La gestion des risques sanitaires en Europe

La gestion des risques sanitaires en Europe porte principalement sur les organismes nuisibles « réglementés » qui font l’objet de mesures de lutte obligatoire. Il existe, par exemple, plusieurs outils indemnitaires pour faire face aux pertes et à la destruction des pommes de terre touchées par la bactérie causant la pourriture brune et annulaire.

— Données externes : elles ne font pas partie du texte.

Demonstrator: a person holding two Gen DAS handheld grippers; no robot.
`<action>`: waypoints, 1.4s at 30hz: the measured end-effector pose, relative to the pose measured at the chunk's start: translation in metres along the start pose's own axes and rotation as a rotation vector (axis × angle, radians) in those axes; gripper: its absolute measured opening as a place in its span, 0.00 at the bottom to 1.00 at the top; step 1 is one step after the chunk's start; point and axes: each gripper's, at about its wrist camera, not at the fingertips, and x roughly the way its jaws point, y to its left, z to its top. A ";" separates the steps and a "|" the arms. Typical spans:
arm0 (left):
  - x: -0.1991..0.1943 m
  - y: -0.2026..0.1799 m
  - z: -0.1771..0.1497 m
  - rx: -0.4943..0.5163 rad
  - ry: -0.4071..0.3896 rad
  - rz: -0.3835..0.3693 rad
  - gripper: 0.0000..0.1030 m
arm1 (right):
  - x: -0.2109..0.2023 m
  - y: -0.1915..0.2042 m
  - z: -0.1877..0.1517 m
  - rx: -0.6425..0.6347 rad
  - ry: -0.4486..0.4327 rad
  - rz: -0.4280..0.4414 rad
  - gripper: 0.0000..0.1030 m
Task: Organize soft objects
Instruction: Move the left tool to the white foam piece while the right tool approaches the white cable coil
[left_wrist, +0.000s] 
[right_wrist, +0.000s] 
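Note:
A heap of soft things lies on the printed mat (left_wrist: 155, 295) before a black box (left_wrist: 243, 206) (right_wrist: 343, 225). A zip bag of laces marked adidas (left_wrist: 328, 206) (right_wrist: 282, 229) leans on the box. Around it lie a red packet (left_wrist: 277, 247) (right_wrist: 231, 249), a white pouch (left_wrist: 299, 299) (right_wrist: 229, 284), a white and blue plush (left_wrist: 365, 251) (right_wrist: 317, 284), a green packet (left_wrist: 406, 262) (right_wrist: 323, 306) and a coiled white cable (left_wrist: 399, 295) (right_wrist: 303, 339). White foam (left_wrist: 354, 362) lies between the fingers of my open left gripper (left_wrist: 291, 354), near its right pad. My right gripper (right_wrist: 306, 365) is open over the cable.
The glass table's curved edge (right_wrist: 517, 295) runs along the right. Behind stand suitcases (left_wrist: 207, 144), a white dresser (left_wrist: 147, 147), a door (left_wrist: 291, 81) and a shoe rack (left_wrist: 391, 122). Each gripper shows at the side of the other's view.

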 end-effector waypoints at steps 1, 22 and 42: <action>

En revanche, on recense assez peu de dispositifs indemnisant des maladies dites « non règlementées », généralement associées à la mise en œuvre de solutions techniques (traitements, pratiques agricoles adaptées, rotations). Selon Jean Cordier (Institut Agro), « la réduction de l’utilisation des pesticides et le dérèglement climatique sont de nature à favoriser l’émergence de nouveaux risques sanitaires, induisant de fait la création de nouveaux outils pour gérer ces risques : contrats, fonds mutuels, assurances et réassurances alternatives ».

En Angleterre, British Sugar propose une nouvelle option contractuelle

A la suite de la campagne désastreuse de 2020, les Anglais ont mis au point une procédure décisionnelle permettant d’activer (ou non) une dérogation pour utiliser des néonicotinoïdes. Cette procédure tient compte du risque de jaunisse virale estimé en fonction des températures hivernales. En complément, le sucrier British Sugar a instauré dès 2021 un dispositif de compensation des pertes jaunisse.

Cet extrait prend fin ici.